(EXERCISE PROMPT):
Please reproduce the listing word for word. Pictures stay out.

________________________

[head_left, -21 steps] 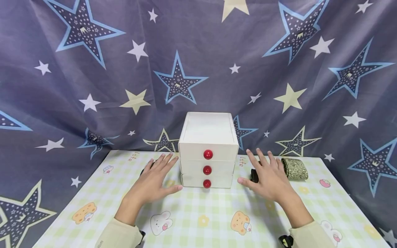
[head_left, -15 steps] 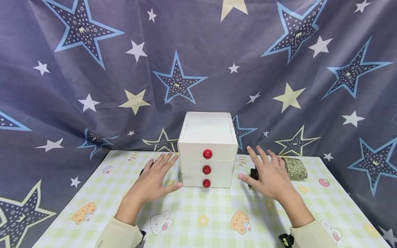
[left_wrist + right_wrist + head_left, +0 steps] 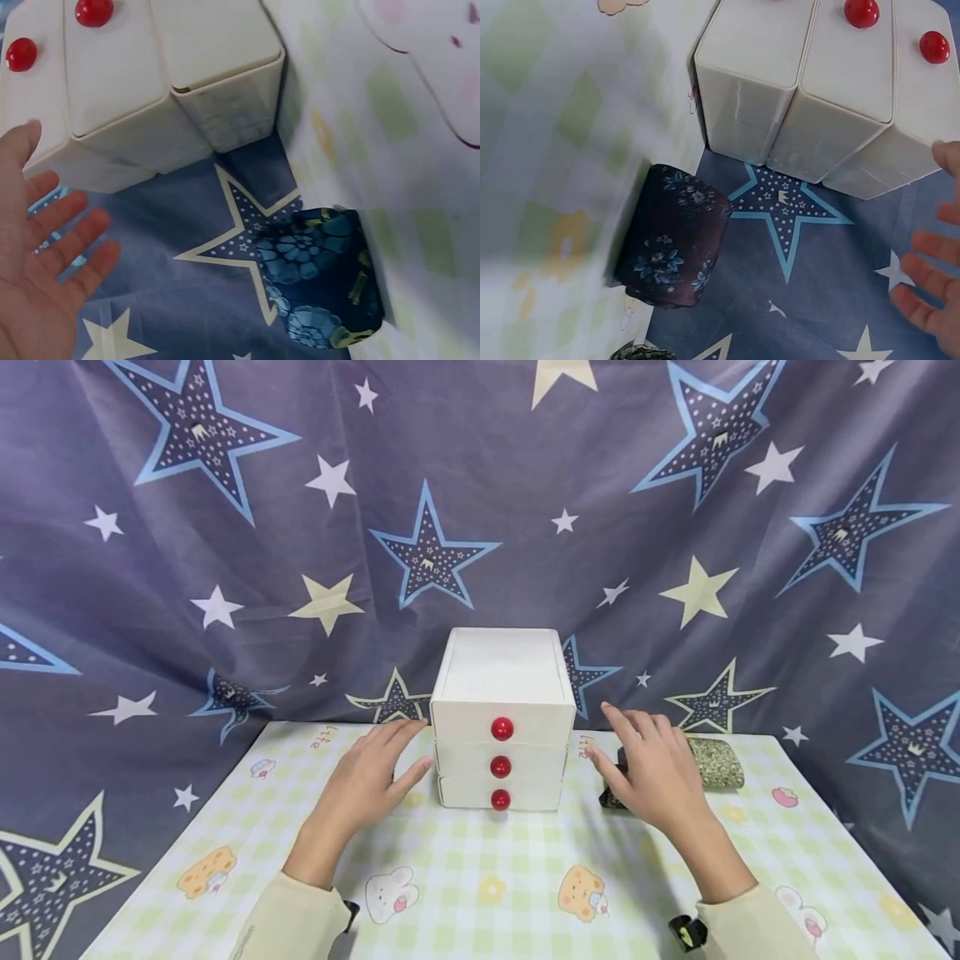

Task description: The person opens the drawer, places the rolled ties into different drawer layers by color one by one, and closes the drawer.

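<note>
Hands flank a white plastic three-drawer chest (image 3: pixel 501 727) with red round knobs, standing at the back middle of the checked counter (image 3: pixel 480 893). All three drawers appear closed; nothing is yet grasped. Left hand (image 3: pixel 365 781): fingers spread and straight, just beside the chest's left wall. Right hand (image 3: pixel 654 772): fingers loosely spread above a dark floral fabric roll (image 3: pixel 671 236). A blue floral fabric roll (image 3: pixel 319 277) lies left of the chest, an olive patterned roll (image 3: pixel 716 762) farther right. Open counter lies in front; the star-printed curtain (image 3: pixel 225 568) closes the rear.
</note>
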The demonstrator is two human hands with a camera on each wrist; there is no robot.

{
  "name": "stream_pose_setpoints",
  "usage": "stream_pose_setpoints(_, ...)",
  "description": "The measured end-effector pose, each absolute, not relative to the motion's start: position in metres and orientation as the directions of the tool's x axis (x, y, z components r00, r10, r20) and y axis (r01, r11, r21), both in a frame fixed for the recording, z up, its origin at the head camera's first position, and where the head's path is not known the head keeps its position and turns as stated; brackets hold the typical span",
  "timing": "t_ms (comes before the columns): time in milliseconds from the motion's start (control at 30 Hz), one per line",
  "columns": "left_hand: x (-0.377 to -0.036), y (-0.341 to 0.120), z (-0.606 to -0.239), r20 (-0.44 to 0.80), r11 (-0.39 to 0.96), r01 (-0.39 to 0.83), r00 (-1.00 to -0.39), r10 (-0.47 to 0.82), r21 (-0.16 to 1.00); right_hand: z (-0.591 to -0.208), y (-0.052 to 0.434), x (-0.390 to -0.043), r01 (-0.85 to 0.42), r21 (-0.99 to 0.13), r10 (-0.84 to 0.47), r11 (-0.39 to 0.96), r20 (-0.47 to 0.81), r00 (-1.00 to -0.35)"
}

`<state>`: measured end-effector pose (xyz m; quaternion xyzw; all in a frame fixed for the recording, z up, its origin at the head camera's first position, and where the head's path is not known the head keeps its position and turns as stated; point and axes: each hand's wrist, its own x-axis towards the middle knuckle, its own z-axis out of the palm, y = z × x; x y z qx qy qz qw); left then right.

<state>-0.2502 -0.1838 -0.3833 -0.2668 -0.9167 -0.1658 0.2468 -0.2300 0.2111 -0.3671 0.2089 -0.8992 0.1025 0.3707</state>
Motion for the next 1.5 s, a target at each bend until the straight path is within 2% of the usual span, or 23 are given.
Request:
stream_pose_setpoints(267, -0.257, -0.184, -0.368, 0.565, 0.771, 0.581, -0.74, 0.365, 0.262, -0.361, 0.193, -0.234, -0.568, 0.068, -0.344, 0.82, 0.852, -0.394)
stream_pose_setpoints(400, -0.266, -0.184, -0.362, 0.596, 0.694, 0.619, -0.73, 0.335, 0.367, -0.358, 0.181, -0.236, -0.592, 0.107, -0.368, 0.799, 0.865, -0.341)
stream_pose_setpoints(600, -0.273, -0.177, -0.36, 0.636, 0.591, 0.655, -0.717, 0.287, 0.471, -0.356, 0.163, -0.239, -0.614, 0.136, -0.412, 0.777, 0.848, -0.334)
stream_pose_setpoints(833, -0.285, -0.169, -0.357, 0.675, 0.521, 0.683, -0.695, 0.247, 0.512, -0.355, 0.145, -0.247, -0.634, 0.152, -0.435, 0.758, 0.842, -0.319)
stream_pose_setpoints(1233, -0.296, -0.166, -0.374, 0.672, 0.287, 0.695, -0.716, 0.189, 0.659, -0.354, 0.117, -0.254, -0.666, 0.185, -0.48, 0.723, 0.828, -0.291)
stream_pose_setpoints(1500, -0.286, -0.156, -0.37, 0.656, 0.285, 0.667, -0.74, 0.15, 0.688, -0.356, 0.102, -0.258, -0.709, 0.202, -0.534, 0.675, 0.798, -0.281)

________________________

(ANSWER TO THIS EXERCISE):
[head_left, -21 steps] 
[head_left, -15 steps] 
[left_wrist + right_wrist + head_left, +0 steps] 

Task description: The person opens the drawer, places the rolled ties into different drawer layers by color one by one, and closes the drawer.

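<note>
Hands flank a white plastic three-drawer chest (image 3: pixel 501 727) with red round knobs, standing at the back middle of the checked counter (image 3: pixel 480 893). All three drawers appear closed; nothing is yet grasped. Left hand (image 3: pixel 365 781): fingers spread and straight, just beside the chest's left wall. Right hand (image 3: pixel 654 772): fingers loosely spread above a dark floral fabric roll (image 3: pixel 671 236). A blue floral fabric roll (image 3: pixel 319 277) lies left of the chest, an olive patterned roll (image 3: pixel 716 762) farther right. Open counter lies in front; the star-printed curtain (image 3: pixel 225 568) closes the rear.
</note>
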The demonstrator is two human hands with a camera on each wrist; there is no robot.

{
  "name": "stream_pose_setpoints",
  "usage": "stream_pose_setpoints(_, ...)",
  "description": "The measured end-effector pose, each absolute, not relative to the motion's start: position in metres and orientation as the directions of the tool's x axis (x, y, z components r00, r10, r20) and y axis (r01, r11, r21), both in a frame fixed for the recording, z up, its origin at the head camera's first position, and where the head's path is not known the head keeps its position and turns as stated; brackets hold the typical span",
  "timing": "t_ms (comes before the columns): time in milliseconds from the motion's start (control at 30 Hz), one per line",
  "columns": "left_hand: x (-0.377 to -0.036), y (-0.341 to 0.120), z (-0.606 to -0.239), r20 (-0.44 to 0.80), r11 (-0.39 to 0.96), r01 (-0.39 to 0.83), r00 (-1.00 to -0.39), r10 (-0.47 to 0.82), r21 (-0.16 to 1.00); right_hand: z (-0.591 to -0.208), y (-0.052 to 0.434), x (-0.390 to -0.043), r01 (-0.85 to 0.42), r21 (-0.99 to 0.13), r10 (-0.84 to 0.47), r11 (-0.39 to 0.96), r20 (-0.47 to 0.81), r00 (-1.00 to -0.35)"
}

`<state>`: measured end-effector pose (xyz m; quaternion xyzw; all in a frame fixed for the recording, z up, its origin at the head camera's first position, and where the head's path is not known the head keeps its position and turns as stated; point and axes: each hand's wrist, its own x-axis towards the middle knuckle, its own z-axis out of the palm, y = z × x; x y z qx qy qz qw); left then right.

<state>-0.2502 -0.1838 -0.3833 -0.2668 -0.9167 -0.1658 0.2468 -0.2300 0.2111 -0.3671 0.2089 -0.8992 0.1025 0.3707</state>
Motion for the next 1.5 s, a target at each bend until the straight path is within 2% of the usual span, or 23 are given.
Request:
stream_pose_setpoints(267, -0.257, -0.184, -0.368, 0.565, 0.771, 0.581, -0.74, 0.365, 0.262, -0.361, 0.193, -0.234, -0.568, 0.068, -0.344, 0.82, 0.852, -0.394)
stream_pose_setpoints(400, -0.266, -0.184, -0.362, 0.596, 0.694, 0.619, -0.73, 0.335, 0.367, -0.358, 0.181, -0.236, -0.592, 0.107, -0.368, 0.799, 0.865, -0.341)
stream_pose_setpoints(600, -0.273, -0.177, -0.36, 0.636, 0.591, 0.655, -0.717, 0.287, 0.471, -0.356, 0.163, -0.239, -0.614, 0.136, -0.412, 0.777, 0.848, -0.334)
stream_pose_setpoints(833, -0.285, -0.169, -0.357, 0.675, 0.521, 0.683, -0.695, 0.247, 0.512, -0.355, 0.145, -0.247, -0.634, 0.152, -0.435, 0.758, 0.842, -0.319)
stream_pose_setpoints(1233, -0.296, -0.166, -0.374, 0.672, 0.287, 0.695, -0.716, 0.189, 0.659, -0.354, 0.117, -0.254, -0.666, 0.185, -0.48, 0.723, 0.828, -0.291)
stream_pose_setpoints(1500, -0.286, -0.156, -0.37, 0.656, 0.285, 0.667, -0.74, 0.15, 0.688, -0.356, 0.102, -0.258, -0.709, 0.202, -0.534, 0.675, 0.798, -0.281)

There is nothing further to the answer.